I am seriously beginning to suspect that someone in the New York Times is taking our class and using it as their inspiration for articles in the newspaper. Today's paper has an article about warfare and the rise of the state. As you no doubt recall from our lecture, this theory, also known as Circumscription Theory, has been around for quite some time. According to the article, recent archaeological finds seem to support this hypothesis.
Dr. Stanish believes that warfare was the midwife of the first states that arose in many regions of the world, including Mesopotamia and China as well as the Americas.(Note the use of the term "complex societies" in this excerpt.)
The first states, in his view, were not passive affairs driven by forces beyond human control, like climate and geography, as some historians have supposed. Rather, they were shaped by human choice as people sought new forms of cooperation and new institutions for the more complex societies that were developing. Trade was one of these cooperative institutions for consolidating larger-scale groups; warfare was the other.

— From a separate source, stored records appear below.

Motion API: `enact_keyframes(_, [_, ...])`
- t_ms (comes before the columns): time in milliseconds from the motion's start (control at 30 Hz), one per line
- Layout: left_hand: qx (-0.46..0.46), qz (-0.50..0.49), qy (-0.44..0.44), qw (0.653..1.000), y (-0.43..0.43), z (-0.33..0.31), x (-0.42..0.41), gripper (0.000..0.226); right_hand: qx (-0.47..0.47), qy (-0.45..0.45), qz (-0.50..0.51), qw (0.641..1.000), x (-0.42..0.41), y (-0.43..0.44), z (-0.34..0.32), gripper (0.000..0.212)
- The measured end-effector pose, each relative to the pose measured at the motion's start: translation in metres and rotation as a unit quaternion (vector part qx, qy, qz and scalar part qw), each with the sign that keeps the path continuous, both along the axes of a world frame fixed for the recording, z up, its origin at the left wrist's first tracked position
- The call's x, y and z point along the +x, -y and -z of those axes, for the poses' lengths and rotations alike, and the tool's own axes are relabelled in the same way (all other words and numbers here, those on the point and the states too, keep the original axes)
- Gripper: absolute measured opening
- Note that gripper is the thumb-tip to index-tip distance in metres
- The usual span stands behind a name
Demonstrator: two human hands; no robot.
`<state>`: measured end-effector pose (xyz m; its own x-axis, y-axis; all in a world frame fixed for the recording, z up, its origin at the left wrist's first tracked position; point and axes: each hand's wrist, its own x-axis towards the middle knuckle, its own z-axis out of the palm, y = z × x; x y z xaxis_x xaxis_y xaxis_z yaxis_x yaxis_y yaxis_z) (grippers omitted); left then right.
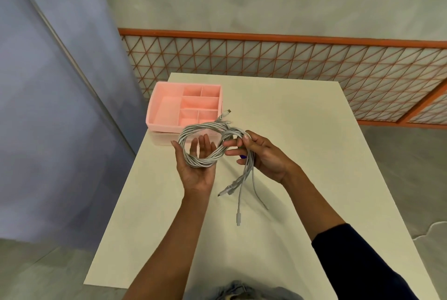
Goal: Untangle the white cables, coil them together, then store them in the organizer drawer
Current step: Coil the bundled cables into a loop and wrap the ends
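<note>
Centre of frame: bundled white cables [202,162], wound into a ring, rest on the flat, released left hand [196,175]. The right hand [262,155] has its grip pinched on the bundle beside the ring, with plug ends hanging below. Upper left of the cream worktop [302,154]: pink plastic compartmented organizer [164,128].

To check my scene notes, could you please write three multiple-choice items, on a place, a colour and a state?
1. Where does the organizer stand? A) far left corner of the table B) near right corner C) the floor
2. What colour is it? A) blue B) pink C) green
3. How are the cables? A) stored in a compartment B) flat on the table C) partly coiled, in the hands
1 A: it sits there. 2 B: pink walls. 3 C: they rest coiled on the left hand; the right hand grips them.
</note>
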<state>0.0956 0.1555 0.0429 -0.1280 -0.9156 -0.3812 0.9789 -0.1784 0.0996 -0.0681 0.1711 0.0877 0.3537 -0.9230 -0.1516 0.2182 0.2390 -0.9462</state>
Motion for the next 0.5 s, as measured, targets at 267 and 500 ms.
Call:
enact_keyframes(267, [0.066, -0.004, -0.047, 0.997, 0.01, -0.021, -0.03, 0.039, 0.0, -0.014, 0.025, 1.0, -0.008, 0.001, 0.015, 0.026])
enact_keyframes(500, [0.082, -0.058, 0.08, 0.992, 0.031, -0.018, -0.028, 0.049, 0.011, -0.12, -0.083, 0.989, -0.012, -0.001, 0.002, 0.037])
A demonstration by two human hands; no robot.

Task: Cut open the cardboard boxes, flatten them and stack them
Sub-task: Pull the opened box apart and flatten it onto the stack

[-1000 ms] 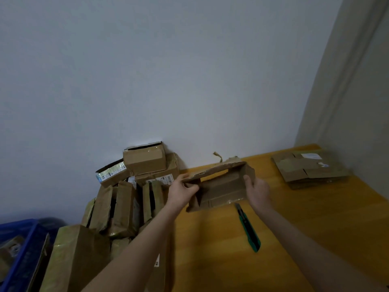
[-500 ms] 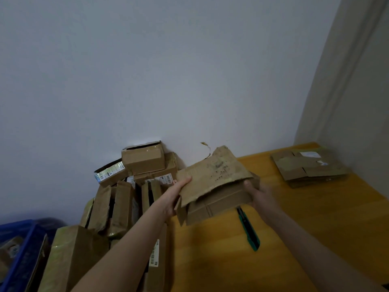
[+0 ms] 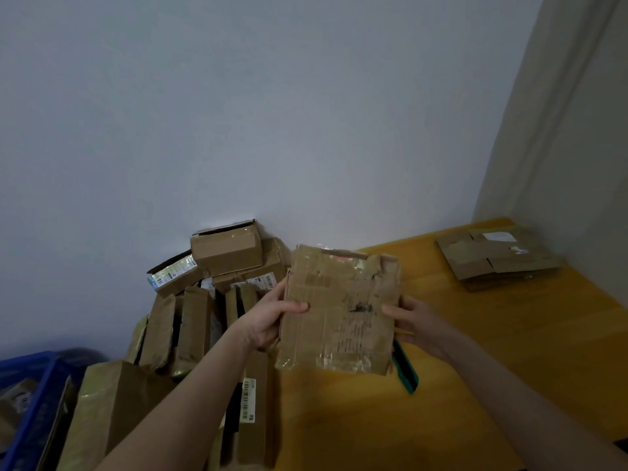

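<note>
Centrally, the flattened box [image 3: 339, 311] is held clear of the surface [image 3: 339, 419] by both hands, its broad face turned toward the camera and its long axis running from near to far. The left grip [image 3: 268, 321] closes round the left edge, thumb laid across the front face and fingers behind. The right grip [image 3: 413, 322] pinches the right edge in the same way. The stack of flattened boxes [image 3: 496, 260] lies well apart, to the right and farther off, near the far corner of the surface. The right grip is thus the nearer, and the carry probably runs rightward and away. The box cutter [image 3: 406, 372] lies on the surface under the box's lower right corner, partly hidden. Uncut boxes [image 3: 224, 249] are piled at left.
</note>
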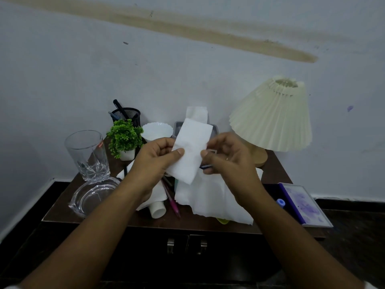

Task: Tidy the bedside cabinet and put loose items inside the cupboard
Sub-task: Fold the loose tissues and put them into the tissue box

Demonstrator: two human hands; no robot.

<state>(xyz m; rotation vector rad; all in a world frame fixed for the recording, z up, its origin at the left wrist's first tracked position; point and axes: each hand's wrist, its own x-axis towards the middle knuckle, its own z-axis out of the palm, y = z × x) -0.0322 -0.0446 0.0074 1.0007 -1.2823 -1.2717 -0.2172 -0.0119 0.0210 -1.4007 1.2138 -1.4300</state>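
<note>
Folded tissue between both hands

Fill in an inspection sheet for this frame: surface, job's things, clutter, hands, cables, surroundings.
Surface: dark wooden cabinet top, crowded; cupboard doors below it closed.
Job's things: folded tissue held up between both hands; loose tissues, pink pen and white tube lying on the top.
Clutter: glass tumbler, glass dish, small plant, pen holder, white bowl, tissue box, lamp, purple book at the right edge.
Hands: left hand and right hand each pinch the folded tissue.
Cables: nothing seen.
Surroundings: pale wall with a brown streak.
</note>
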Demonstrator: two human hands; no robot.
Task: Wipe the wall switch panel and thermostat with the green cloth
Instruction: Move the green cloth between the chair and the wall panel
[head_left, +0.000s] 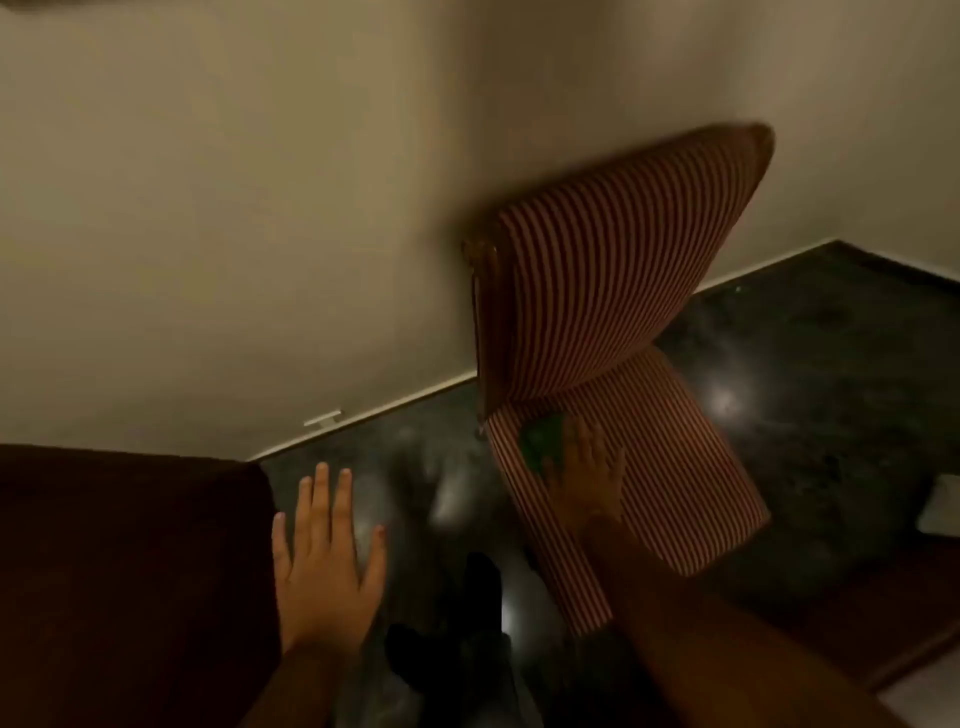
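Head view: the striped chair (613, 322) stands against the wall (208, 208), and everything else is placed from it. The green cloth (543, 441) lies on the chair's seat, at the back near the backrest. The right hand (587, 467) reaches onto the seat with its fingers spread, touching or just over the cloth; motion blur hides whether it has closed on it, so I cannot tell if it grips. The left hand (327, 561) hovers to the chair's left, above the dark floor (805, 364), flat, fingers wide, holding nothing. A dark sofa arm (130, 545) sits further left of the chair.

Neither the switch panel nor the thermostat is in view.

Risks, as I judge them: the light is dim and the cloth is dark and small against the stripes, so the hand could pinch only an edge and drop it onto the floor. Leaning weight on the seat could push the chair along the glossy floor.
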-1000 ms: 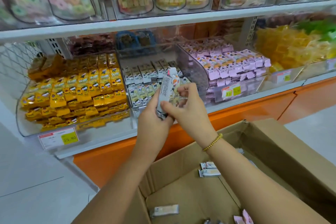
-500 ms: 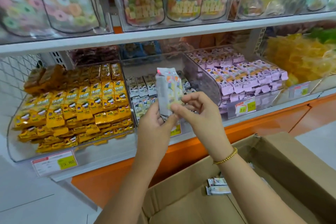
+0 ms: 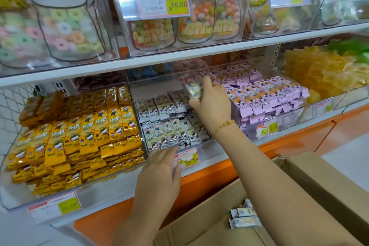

Warfare may not usually be thought of as a form of cooperation, but organized hostilities between chiefdoms require that within each chiefdom people subordinate their individual self-interest to that of the group.
“Warfare is ultimately not a denial of the human capacity for social cooperation, but merely the most destructive expression of it,” the anthropologist Lawrence H. Keeley writes in his book “War Before Civilization” (Oxford, 1996).